» BRIEF
Take from the listing each line that has the string "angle".

» GIVEN INFORMATION
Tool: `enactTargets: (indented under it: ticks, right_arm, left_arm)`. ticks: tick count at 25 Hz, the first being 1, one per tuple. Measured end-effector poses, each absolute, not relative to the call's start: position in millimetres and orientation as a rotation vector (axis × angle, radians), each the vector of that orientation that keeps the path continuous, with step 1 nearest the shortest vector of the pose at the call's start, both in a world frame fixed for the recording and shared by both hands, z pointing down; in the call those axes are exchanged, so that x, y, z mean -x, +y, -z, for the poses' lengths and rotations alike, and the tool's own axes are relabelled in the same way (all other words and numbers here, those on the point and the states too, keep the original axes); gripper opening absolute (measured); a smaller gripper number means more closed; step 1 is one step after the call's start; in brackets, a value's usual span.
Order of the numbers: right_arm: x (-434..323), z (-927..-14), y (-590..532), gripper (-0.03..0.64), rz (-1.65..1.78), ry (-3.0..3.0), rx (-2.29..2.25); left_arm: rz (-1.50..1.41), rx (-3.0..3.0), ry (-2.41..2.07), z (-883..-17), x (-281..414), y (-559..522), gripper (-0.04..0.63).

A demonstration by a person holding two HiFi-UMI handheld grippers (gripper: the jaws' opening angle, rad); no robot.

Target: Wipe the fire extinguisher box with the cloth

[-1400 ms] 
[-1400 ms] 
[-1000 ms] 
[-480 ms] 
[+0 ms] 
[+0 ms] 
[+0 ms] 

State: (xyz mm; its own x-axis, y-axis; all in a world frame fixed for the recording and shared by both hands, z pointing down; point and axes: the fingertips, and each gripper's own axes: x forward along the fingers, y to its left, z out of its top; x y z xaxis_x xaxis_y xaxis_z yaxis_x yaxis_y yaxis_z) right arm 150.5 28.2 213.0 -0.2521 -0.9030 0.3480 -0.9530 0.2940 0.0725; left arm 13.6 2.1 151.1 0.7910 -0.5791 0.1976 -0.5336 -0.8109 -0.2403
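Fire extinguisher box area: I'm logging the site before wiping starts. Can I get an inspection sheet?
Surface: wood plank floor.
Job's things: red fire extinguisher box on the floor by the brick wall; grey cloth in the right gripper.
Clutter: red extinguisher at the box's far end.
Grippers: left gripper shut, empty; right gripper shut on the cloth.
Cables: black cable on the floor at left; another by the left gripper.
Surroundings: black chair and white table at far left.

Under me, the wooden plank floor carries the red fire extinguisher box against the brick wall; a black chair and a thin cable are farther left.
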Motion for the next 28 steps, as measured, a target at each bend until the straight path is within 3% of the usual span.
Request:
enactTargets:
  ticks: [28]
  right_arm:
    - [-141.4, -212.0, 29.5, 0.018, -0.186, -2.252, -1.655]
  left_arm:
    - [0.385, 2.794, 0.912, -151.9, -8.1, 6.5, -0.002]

» THE ANSWER
Tool: `enactTargets: (indented under it: ticks, right_arm, left_arm)`. ticks: tick count at 25 Hz, the first being 1, one per tuple. Measured end-effector poses, each absolute, not relative to the call's start: position in millimetres and orientation as a rotation vector (axis × angle, radians), each the vector of that orientation that keeps the path continuous, with step 1 nearest the shortest vector of the pose at the call's start, both in a world frame fixed for the recording and shared by both hands, z pointing down; in the call those axes are exchanged, so that x, y, z mean -x, +y, -z, for the poses' lengths and rotations alike, and the tool's own axes are relabelled in the same way (all other words and numbers here, those on the point and the states too, keep the original axes); gripper opening absolute (measured); a smaller gripper number means more closed; step 1 is one step after the call's start; in brackets, a value's usual span.
A demonstration by a person holding two HiFi-UMI handheld grippers (gripper: the jaws' opening angle, rad); no robot.

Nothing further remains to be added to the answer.